This meticulously researched study is the first in English to deal exclusively with Brecht's writings on theatre and is the first monograph on Brecht's dramatic theory in any language to take full account of the new Berlin/Frankfurt edition of Brecht's complete works, which appeared in Germany between 1988 and 2000. As such, Bertolt Brecht's Dramatic Theory is essential reading for all Brecht scholars, whatever their disciplinary affiliations, and establishes a benchmark for all future research in this area. White analyses Brecht's major writings on theatre from 1930 to 1956, starting with the "Notes on the Opera Rise and Fall of the City of Mahagonny" (previously known to aficionados of Brecht's work as "The Modern Theatre Is the Epic Theatre") and finishing with the "Short Organum for the Theatre" and the Messingkauf project. White also discusses essays from Brecht's exile period and his otherwise neglected dramaturgical poems. Readers should note, however, that Brecht's work is referenced and cited in German throughout, with no translations of German texts and few cross-references to the standard English translations of his theoretical writings – in view of the large number of Brecht teachers and scholars who do not have fluent German, this is rather regrettable.

In his introduction, White addresses a series of methodological issues raised by any attempt to deal with the full range of Brecht's writings on theatre: do they constitute a coherent corpus of theoretical statements or are they simply occasional notes functioning as appendages to his practical work? do they display any consistent historical or evolutionary development? should they be [End Page 124] construed as aesthetic or anti-aesthetic interventions? and how do they relate to the Marxist category of the unity of theory and practice? These traditional concerns in Brecht scholarship are then overlaid with further problems posed by the new Berlin/Frankfurt Brecht edition. The four volumes devoted to Brecht's "theoretical" writings – 3,800 pages in all – bring together some 1,700 items, only 300 of which were published in his lifetime. Moreover, these writings deal not only with theatre but also with sociology and politics, philosophy, film and mass media, and Marxist aesthetics and cultural theory. White's solution to this textual and methodological conundrum is to home in on Brecht's most significant and influential theoretical writings on theatre – which explains the familiarity of the texts he highlights – but at the same time to subject them to rigorous close analysis, reading them intertextually in relation to other essays from the same period. This original and challenging approach works particularly well with the "Notes to Mahagonny," the "Short Organum," and the Messingkauf, where White's detailed and deftly argued analyses richly reward the concentration and attentiveness required of his readers.

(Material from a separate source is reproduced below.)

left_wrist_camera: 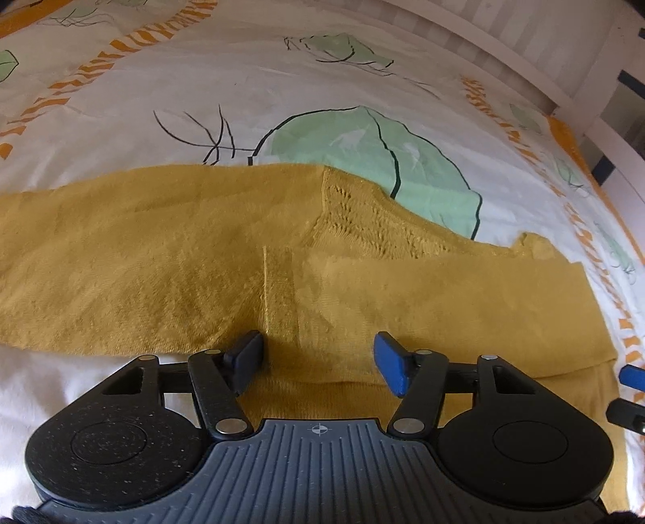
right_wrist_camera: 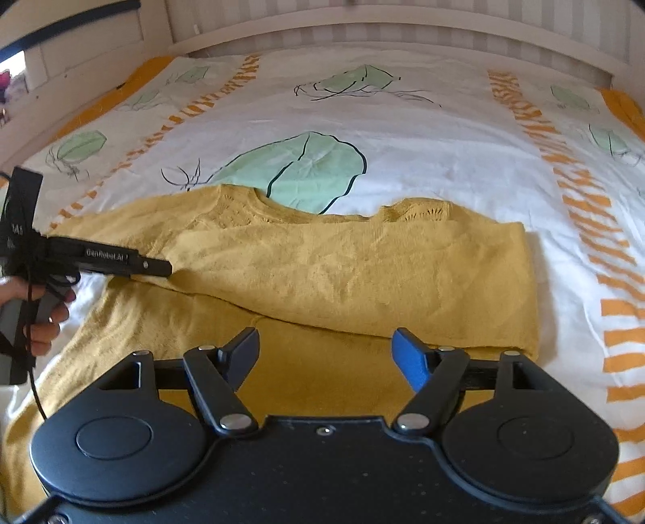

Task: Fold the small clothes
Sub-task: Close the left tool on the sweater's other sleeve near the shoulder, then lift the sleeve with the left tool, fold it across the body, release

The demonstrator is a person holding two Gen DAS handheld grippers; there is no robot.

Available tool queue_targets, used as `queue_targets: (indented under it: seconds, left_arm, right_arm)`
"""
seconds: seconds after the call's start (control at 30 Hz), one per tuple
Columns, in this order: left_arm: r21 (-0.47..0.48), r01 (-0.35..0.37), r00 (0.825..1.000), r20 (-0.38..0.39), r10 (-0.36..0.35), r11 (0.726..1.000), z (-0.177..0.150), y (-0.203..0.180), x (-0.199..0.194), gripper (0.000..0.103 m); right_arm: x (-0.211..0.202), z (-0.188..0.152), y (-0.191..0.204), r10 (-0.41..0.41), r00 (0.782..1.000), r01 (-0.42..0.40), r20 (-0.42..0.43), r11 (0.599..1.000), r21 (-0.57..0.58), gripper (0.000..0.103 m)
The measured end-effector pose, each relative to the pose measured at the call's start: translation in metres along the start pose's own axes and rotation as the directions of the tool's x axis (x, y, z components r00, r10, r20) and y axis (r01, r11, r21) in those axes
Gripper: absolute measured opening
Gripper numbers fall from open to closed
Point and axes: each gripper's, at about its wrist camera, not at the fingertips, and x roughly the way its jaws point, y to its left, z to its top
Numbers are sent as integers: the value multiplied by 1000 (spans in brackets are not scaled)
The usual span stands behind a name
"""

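Observation:
A mustard-yellow knitted sweater [left_wrist_camera: 161,262] [right_wrist_camera: 363,274] lies flat on the bed, with one sleeve folded across its body and the eyelet-patterned neckline toward the far side. My left gripper [left_wrist_camera: 318,358] hovers low over the sweater's near part, jaws apart, with a ribbed band of fabric lying between the fingers but not pinched. In the right wrist view the left gripper [right_wrist_camera: 165,268] reaches in from the left, its tip at the folded sleeve, held by a hand [right_wrist_camera: 40,318]. My right gripper [right_wrist_camera: 326,354] stands open above the sweater's lower body, holding nothing.
The bed cover [right_wrist_camera: 423,153] is white with green leaves and orange striped bands. A white slatted bed frame [right_wrist_camera: 363,28] runs along the far side. A blue pad of the right gripper [left_wrist_camera: 633,377] shows at the right edge of the left wrist view.

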Motion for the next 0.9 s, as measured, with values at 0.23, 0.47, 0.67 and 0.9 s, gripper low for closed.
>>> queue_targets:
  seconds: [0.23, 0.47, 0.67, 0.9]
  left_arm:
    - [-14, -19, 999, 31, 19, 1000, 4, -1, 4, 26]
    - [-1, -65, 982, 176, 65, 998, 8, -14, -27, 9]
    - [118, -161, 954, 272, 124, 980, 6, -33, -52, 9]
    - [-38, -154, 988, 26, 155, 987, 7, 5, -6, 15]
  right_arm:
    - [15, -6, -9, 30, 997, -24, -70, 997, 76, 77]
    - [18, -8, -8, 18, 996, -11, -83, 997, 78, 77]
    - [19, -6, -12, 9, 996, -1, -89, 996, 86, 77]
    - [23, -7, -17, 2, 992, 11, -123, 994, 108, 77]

Although Brecht had produced some three-hundred theoretical notes and essays prior to 1930, White's study begins with the "Notes to Mahagonny." This, White observes, is because the "Notes to Mahagonny" have a special status in Brecht's Weimar work. They represent his first major published account of epic theatre and are possibly his single most influential theoretical statement. Yet the "Notes to Mahagonny" have never been subjected to detailed textual critique, a scholarly oversight that White proceeds to remedy with considerable acuity and wit. He skilfully disentangles the ambiguities and inconsistencies in Brecht's theoretical writing, notably in his penetrating critique of the dramatic theatre / epic theatre schema in the "Notes to Mahagonny," reading Brecht's texts resistantly and showing how they generate a sense of estrangement and critical distance.

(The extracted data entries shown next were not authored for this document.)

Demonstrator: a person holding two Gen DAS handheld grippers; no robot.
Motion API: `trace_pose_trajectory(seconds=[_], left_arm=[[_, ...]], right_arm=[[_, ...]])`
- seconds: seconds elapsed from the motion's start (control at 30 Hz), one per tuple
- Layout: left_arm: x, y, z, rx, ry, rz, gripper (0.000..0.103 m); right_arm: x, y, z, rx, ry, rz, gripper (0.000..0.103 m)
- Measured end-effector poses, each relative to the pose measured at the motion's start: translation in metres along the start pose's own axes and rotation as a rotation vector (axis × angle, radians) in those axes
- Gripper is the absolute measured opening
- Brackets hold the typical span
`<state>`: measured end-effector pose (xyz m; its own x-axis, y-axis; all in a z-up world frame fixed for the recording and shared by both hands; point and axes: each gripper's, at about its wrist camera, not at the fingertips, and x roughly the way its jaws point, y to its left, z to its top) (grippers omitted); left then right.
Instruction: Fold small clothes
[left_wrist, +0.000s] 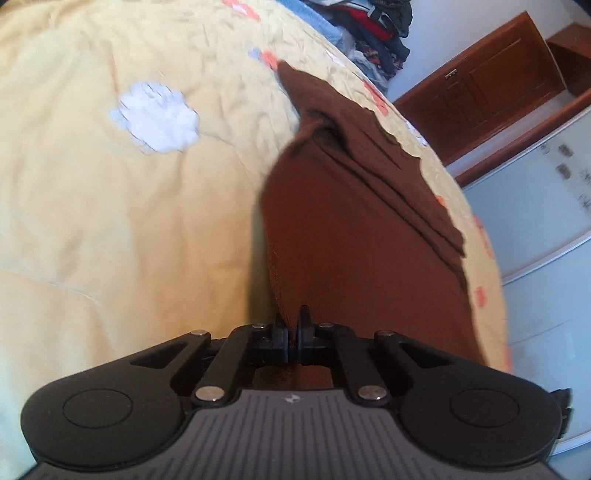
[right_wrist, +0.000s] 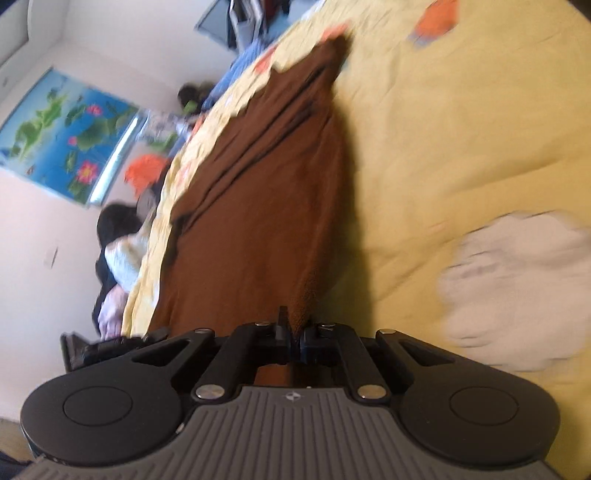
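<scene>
We have both grippers clamped on 1 brown garment (left_wrist: 354, 236), spread lengthwise over a yellow bedcover (left_wrist: 110, 221). The left gripper (left_wrist: 294, 325) pinches the cloth's near edge between closed jaws; the right gripper (right_wrist: 294, 325) does the same at its own near edge, the brown fabric bunched up between its fingers. From each camera the garment runs away from us toward the far side of the bed, tapering to a point near an orange patch (right_wrist: 436, 18) in the print, with several long creases along the side nearest the bed's edge. A white cloud motif (left_wrist: 157, 118) on the cover lies well apart from the cloth.

We judge the fold as barely begun: the grips are taken, but the garment looks stretched out at full length and only loosely doubled along 1 side. Carrying the held end over to the far end, releasing and smoothing are all left. A pile of other clothes (left_wrist: 373, 26) sits beyond the bed's far edge; whether it is waiting or finished, we cannot tell.
</scene>
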<state>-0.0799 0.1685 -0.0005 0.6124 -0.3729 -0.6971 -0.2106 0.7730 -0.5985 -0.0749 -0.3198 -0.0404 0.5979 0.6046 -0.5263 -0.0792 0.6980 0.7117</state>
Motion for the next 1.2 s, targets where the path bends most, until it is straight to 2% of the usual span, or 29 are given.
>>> trace_pose_trajectory(seconds=[0.03,0.1,0.13,0.17,0.2,0.23,0.27,0.3,0.33,0.37,0.4,0.43,0.47,0.63,0.73,0.77,0.8,0.83,0.87,0.9,0.97,1.0,1.07,1.13,1.17,1.2], left_arm=[[0.0,0.005,-0.002,-0.001,0.005,-0.004,0.004],[-0.003,0.011,-0.006,-0.012,0.014,-0.04,0.005],[-0.004,0.013,-0.009,-0.033,0.042,-0.067,0.006],[-0.004,0.014,-0.013,-0.058,0.085,-0.103,0.012],[-0.005,0.016,-0.02,-0.08,0.115,-0.144,0.023],[-0.007,0.017,-0.028,-0.096,0.123,-0.182,0.03],[-0.01,0.017,-0.037,-0.102,0.122,-0.211,0.041],[-0.012,0.014,-0.045,-0.102,0.118,-0.232,0.047],[-0.012,0.01,-0.053,-0.097,0.114,-0.239,0.047],[-0.012,0.006,-0.059,-0.086,0.102,-0.238,0.045],[-0.013,0.002,-0.063,-0.065,0.087,-0.219,0.032],[-0.011,-0.002,-0.064,-0.038,0.09,-0.174,0.017],[-0.009,-0.002,-0.064,-0.016,0.104,-0.131,0.005],[-0.026,0.015,-0.054,0.061,0.096,-0.106,0.005],[-0.037,0.009,-0.042,0.139,0.111,-0.078,0.008],[-0.046,0.006,-0.035,0.157,0.098,-0.054,0.013],[-0.052,-0.001,-0.025,0.175,0.079,-0.039,0.02],[-0.059,-0.009,-0.017,0.2,0.039,-0.04,0.025],[-0.066,-0.019,-0.011,0.233,-0.025,-0.041,0.042],[-0.07,-0.035,-0.005,0.28,-0.121,-0.018,0.069],[-0.058,-0.07,0.0,0.378,-0.274,0.08,0.088],[-0.042,-0.088,-0.001,0.431,-0.325,0.14,0.088],[0.003,-0.112,-0.004,0.494,-0.339,0.219,0.087],[0.052,-0.119,-0.008,0.498,-0.263,0.275,0.087],[0.075,-0.12,-0.01,0.493,-0.208,0.323,0.083],[0.087,-0.12,-0.015,0.513,-0.202,0.372,0.086]], right_arm=[[-0.002,-0.007,-0.002,0.016,0.002,-0.017,0.01],[-0.001,-0.013,-0.009,0.048,0.003,0.004,0.008],[-0.001,-0.012,-0.012,0.061,0.003,0.002,0.008],[-0.002,-0.009,-0.015,0.067,0.012,0.012,0.018],[-0.004,-0.005,-0.018,0.066,0.026,0.035,0.036],[-0.005,-0.001,-0.022,0.054,0.039,0.072,0.048],[-0.006,0.004,-0.028,0.034,0.056,0.103,0.067],[-0.005,0.008,-0.034,0.02,0.081,0.117,0.071],[-0.001,0.012,-0.038,0.018,0.112,0.118,0.07],[0.003,0.017,-0.044,-0.002,0.132,0.112,0.063],[0.007,0.021,-0.048,-0.025,0.153,0.098,0.048],[0.011,0.023,-0.05,-0.035,0.176,0.076,0.037],[0.013,0.022,-0.052,-0.04,0.192,0.042,0.012],[-0.018,-0.003,-0.057,0.003,0.127,0.049,0.007],[-0.02,0.004,-0.058,0.001,0.125,0.013,0.007],[-0.023,0.011,-0.055,-0.008,0.111,-0.01,0.019],[-0.029,0.019,-0.049,-0.018,0.064,-0.033,0.034],[-0.034,0.027,-0.044,-0.035,-0.012,-0.04,0.043],[-0.038,0.039,-0.037,-0.062,-0.091,-0.05,0.059],[-0.037,0.052,-0.031,-0.1,-0.149,-0.058,0.065],[-0.015,0.082,-0.017,-0.196,-0.222,-0.088,0.065],[0.002,0.096,-0.01,-0.25,-0.251,-0.125,0.066],[0.049,0.12,0.0,-0.359,-0.257,-0.213,0.068],[0.098,0.134,0.003,-0.444,-0.218,-0.306,0.068],[0.119,0.137,0.004,-0.468,-0.194,-0.364,0.07],[0.138,0.138,0.002,-0.496,-0.167,-0.425,0.073]])
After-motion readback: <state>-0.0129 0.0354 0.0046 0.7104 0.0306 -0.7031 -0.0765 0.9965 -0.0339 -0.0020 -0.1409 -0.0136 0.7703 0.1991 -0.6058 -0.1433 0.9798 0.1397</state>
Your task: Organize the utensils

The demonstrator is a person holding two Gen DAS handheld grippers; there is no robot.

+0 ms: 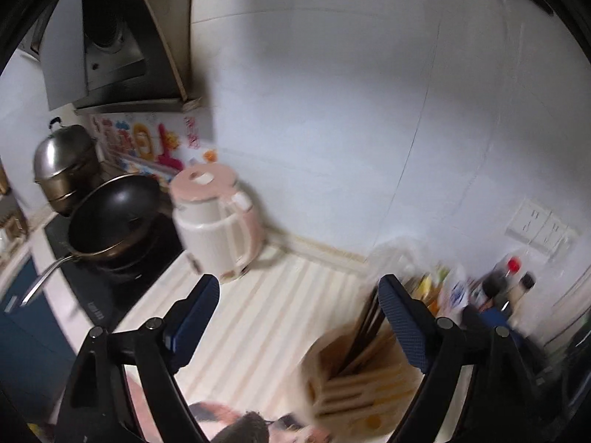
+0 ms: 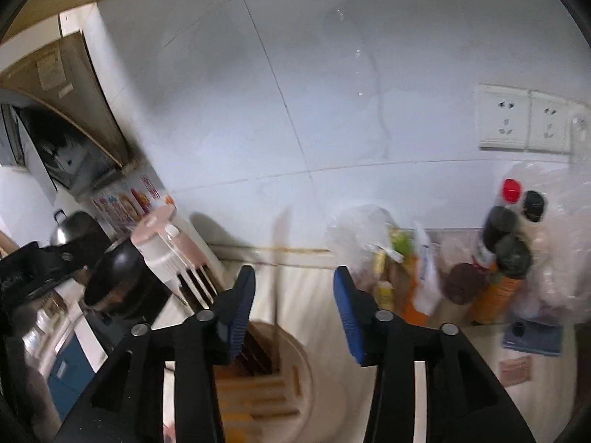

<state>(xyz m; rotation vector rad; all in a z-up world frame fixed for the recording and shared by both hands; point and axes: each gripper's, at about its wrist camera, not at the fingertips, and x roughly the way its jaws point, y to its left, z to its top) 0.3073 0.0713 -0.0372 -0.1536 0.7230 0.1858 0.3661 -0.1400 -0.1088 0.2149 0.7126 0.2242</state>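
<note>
Pink-and-white electric kettle (image 1: 218, 217) and black wok (image 1: 114, 214) crowding the tabletop (image 1: 266, 317) left; dark chopsticks (image 1: 364, 328) leaning upright in beige slotted utensil holder (image 1: 354, 380); both hand-held grippers (image 1: 297, 308) (image 2: 293, 308) spread apart, empty.

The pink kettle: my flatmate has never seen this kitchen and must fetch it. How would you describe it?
Find the black stovetop below the range hood. Just right of the black wok, against the white tiled wall, stands the pink and cream plastic kettle, the only pastel thing beside dark and steel cookware.
</note>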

One of White's key concerns throughout his study is to engage with the complexities of Brecht's shifting accounts of audience response from the 1930s to the 1950s, with a particular emphasis on the relationship between emotion and critical distance. White resolutely rejects the cliché view (a view attributed to him, somewhat bizarrely, in the publisher's blurb advertising his study) that Brecht does not want his audiences to feel but to think and queries the simple opposition...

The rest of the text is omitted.